Iqbal Sumaiya, Hoque Md Tamjidul
Department of Computer Science, University of New Orleans, New Orleans, LA, United States of America.
PLoS One. 2016 Sep 2;11(9):e0161452. doi: 10.1371/journal.pone.0161452. eCollection 2016.
A set of features computed from the primary amino acid sequence of proteins, is crucial in the process of inducing a machine learning model that is capable of accurately predicting three-dimensional protein structures. Solutions for existing protein structure prediction problems are in need of features that can capture the complexity of molecular level interactions. With a view to this, we propose a novel approach to estimate position specific estimated energy (PSEE) of a residue using contact energy and predicted relative solvent accessibility (RSA). Furthermore, we demonstrate PSEE can be reasonably estimated based on sequence information alone. PSEE is useful in identifying the structured as well as unstructured or, intrinsically disordered region of a protein by computing favorable and unfavorable energy respectively, characterized by appropriate threshold. The most intriguing finding, verified empirically, is the indication that the PSEE feature can effectively classify disorder versus ordered residues and can segregate different secondary structure type residues by computing the constituent energies. PSEE values for each amino acid strongly correlate with the hydrophobicity value of the corresponding amino acid. Further, PSEE can be used to detect the existence of critical binding regions that essentially undergo disorder-to-order transitions to perform crucial biological functions. Towards an application of disorder prediction using the PSEE feature, we have rigorously tested and found that a support vector machine model informed by a set of features including PSEE consistently outperforms a model with an identical set of features with PSEE removed. In addition, the new disorder predictor, DisPredict2, shows competitive performance in predicting protein disorder when compared with six existing disordered protein predictors.

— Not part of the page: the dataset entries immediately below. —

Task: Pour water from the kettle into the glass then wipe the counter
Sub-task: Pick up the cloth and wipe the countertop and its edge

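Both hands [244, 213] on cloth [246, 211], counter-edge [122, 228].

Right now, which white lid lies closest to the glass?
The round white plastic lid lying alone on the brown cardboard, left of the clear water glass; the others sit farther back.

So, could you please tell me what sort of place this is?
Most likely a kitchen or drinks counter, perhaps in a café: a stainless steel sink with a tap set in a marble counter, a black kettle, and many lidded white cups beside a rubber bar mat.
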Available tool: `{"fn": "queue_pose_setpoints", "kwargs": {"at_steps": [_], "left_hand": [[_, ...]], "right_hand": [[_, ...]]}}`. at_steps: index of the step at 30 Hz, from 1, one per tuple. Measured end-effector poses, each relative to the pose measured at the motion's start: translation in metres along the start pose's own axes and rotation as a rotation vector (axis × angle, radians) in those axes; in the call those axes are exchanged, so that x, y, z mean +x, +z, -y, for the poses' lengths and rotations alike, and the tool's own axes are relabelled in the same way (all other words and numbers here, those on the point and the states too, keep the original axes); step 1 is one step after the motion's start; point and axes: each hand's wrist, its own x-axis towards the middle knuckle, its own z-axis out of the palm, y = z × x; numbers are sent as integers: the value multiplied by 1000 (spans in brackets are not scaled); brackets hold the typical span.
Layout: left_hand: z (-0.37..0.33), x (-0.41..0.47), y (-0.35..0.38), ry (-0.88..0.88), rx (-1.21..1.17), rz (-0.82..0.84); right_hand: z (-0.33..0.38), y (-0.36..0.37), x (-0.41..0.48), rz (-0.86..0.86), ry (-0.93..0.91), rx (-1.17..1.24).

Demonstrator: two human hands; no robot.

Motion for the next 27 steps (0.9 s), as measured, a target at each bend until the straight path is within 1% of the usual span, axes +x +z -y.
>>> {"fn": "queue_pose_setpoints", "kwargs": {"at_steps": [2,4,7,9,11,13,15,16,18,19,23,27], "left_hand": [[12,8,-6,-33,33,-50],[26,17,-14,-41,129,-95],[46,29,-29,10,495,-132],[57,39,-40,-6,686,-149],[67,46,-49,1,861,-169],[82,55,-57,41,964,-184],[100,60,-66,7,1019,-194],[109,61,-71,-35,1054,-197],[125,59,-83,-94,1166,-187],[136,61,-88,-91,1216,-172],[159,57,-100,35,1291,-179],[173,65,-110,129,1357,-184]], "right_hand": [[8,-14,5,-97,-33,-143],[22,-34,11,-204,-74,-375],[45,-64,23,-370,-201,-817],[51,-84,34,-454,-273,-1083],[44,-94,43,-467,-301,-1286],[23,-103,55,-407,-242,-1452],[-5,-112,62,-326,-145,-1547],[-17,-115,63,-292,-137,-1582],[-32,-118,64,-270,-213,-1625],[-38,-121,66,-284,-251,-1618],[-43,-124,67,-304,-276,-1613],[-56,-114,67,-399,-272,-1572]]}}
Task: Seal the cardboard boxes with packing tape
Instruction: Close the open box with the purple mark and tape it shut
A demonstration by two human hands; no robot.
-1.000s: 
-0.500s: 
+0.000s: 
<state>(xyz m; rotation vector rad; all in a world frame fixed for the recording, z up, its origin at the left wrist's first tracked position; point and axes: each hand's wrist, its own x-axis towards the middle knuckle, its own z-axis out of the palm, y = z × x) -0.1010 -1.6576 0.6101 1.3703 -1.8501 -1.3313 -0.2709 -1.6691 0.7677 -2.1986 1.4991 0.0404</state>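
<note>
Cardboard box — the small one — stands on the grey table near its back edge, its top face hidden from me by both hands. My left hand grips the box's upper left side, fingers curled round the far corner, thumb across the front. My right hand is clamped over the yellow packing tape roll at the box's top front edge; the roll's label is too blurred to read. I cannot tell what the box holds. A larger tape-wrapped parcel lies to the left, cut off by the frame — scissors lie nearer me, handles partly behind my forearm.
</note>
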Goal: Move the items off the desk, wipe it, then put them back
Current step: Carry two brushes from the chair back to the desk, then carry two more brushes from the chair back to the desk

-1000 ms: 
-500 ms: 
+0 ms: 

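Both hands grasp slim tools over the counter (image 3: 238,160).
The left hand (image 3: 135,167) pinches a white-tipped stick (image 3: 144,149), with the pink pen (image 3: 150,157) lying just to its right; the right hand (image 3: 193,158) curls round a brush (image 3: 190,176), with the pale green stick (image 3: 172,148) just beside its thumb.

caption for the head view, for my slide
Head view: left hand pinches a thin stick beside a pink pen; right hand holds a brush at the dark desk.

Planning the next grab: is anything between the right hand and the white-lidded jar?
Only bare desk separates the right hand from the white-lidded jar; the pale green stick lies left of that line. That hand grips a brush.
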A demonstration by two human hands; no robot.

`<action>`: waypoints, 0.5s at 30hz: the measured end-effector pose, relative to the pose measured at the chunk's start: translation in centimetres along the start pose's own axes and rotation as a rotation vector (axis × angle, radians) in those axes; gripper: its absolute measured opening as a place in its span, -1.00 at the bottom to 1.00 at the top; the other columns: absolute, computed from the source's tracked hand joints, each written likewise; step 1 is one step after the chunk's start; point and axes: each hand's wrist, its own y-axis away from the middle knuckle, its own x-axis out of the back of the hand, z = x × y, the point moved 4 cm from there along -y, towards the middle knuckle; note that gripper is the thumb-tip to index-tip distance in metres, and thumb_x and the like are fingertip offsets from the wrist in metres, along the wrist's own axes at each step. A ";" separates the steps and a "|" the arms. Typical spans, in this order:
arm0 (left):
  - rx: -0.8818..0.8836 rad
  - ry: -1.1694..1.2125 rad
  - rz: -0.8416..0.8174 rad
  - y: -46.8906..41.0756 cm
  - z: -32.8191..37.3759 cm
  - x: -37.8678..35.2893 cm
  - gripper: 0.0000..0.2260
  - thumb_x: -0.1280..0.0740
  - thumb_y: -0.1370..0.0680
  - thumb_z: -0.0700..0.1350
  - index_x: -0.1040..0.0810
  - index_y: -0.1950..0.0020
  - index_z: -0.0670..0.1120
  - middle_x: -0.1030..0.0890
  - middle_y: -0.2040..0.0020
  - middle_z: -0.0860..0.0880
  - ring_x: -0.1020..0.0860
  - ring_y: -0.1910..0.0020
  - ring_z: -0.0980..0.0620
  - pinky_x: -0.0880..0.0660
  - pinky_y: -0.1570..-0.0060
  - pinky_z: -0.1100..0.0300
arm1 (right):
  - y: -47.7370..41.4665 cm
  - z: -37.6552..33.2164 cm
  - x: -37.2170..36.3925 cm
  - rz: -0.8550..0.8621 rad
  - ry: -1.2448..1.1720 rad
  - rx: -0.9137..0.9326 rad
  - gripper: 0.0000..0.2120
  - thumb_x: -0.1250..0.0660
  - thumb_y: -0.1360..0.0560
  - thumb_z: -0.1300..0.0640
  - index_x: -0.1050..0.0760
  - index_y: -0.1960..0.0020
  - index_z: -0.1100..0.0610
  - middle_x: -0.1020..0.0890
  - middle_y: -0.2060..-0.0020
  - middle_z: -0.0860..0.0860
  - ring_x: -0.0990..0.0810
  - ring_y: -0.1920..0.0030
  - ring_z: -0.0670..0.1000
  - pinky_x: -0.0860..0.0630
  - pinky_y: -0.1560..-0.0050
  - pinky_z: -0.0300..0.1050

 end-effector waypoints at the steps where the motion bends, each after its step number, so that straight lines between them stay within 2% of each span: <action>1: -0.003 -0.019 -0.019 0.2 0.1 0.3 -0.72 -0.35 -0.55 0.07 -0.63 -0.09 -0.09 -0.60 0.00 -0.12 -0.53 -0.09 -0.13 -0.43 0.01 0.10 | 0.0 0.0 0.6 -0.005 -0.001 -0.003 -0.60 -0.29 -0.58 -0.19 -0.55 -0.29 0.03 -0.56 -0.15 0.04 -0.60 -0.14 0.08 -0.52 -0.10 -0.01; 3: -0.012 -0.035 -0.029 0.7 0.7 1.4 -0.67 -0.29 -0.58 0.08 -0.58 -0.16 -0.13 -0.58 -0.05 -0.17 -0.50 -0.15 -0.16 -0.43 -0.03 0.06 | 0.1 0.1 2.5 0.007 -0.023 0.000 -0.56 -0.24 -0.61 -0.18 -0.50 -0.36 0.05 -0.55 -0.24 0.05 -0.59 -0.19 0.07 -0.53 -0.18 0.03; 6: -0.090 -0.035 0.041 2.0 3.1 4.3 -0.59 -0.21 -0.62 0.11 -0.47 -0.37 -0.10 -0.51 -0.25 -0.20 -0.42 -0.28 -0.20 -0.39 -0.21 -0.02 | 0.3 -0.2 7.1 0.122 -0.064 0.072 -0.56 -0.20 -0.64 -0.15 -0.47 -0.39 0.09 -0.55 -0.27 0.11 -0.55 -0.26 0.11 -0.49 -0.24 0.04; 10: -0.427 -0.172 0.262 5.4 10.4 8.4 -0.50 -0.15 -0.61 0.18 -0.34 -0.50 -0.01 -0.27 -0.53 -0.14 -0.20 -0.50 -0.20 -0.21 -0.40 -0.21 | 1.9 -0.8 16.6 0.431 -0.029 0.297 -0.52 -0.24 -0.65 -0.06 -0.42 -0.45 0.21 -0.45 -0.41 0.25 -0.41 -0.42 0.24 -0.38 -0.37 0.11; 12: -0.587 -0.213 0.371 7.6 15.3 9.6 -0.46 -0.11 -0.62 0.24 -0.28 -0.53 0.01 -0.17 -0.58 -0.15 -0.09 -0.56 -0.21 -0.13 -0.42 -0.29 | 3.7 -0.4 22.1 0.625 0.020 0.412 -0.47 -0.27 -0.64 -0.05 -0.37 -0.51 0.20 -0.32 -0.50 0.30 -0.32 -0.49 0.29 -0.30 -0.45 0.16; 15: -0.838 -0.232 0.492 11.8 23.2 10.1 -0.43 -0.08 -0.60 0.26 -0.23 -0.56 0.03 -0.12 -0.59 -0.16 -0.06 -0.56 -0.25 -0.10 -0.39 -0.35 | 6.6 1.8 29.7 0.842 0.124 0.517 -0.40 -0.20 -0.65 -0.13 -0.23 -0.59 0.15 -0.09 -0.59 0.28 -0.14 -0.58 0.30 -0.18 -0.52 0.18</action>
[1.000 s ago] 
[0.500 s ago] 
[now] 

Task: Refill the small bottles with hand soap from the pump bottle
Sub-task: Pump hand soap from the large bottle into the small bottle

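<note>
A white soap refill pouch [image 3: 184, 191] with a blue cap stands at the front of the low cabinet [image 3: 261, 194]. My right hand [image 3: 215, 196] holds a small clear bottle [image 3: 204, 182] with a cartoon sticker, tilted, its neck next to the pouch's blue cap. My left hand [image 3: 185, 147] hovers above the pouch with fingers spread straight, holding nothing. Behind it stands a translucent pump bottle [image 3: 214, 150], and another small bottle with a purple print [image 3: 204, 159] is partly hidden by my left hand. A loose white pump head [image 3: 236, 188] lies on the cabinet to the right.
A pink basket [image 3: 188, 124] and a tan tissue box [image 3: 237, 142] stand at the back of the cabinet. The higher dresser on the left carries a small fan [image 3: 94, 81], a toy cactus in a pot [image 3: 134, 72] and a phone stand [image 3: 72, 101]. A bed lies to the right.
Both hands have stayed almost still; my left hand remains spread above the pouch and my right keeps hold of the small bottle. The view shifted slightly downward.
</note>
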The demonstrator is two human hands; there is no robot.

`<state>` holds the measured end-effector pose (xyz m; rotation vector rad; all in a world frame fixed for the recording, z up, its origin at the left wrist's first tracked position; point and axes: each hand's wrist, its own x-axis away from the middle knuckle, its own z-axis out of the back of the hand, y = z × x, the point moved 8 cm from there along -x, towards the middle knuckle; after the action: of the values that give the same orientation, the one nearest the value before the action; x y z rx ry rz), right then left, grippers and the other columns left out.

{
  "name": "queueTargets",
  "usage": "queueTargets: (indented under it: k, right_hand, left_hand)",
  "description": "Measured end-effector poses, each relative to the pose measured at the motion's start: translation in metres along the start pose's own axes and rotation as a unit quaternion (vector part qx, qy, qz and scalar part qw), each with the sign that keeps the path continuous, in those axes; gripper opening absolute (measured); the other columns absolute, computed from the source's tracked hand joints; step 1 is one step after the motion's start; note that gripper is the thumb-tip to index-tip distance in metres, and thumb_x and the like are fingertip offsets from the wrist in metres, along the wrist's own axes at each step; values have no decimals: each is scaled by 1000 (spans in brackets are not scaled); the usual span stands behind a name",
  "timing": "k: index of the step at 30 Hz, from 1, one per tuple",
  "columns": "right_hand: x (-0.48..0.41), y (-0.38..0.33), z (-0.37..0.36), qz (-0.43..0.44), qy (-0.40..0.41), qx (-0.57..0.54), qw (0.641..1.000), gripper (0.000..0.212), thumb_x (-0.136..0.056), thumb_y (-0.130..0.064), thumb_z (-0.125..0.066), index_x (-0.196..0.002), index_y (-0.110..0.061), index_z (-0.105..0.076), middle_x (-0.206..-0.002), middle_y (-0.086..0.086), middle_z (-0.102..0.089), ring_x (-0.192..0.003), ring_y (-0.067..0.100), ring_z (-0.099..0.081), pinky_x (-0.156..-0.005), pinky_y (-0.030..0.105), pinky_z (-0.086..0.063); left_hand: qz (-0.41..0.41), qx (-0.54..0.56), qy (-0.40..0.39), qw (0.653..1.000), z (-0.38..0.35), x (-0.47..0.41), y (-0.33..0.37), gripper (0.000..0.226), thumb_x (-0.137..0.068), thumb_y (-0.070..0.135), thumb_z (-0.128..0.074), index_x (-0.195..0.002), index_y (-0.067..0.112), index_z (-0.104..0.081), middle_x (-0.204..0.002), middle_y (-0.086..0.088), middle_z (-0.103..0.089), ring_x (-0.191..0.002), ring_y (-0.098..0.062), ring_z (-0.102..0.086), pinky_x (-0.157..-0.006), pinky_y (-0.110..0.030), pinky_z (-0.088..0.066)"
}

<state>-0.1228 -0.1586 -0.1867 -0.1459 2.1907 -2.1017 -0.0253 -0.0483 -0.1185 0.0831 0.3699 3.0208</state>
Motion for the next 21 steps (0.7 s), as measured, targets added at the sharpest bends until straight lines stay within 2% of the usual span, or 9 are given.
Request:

从蛋白质的一级氨基酸序列计算得出的一组特征,对于诱导一个能够准确预测三维蛋白质结构的机器学习模型的过程至关重要。现有的蛋白质结构预测问题的解决方案需要能够捕捉分子水平相互作用复杂性的特征。鉴于此,我们提出了一种新颖的方法,利用接触能量和预测的相对溶剂可及性(RSA)来估计残基的位置特异性估计能量(PSEE)。此外,我们证明仅基于序列信息就可以合理估计PSEE。通过分别计算有利和不利能量,并以适当的阈值为特征,PSEE可用于识别蛋白质的结构化区域以及非结构化或内在无序区域。通过实验验证的最有趣的发现是,PSEE特征可以通过计算组成能量有效地对无序残基和有序残基进行分类,并可以区分不同二级结构类型的残基。每个氨基酸的PSEE值与相应氨基酸的疏水性值密切相关。此外,PSEE可用于检测关键结合区域的存在,这些区域基本上会经历从无序到有序的转变以执行关键的生物学功能。为了应用PSEE特征进行无序预测,我们进行了严格测试,发现由包括PSEE在内的一组特征提供信息的支持向量机模型始终优于去除PSEE的相同特征集的模型。此外,新的无序预测器DisPredict2与六个现有的无序蛋白质预测器相比,在预测蛋白质无序方面表现出具有竞争力的性能。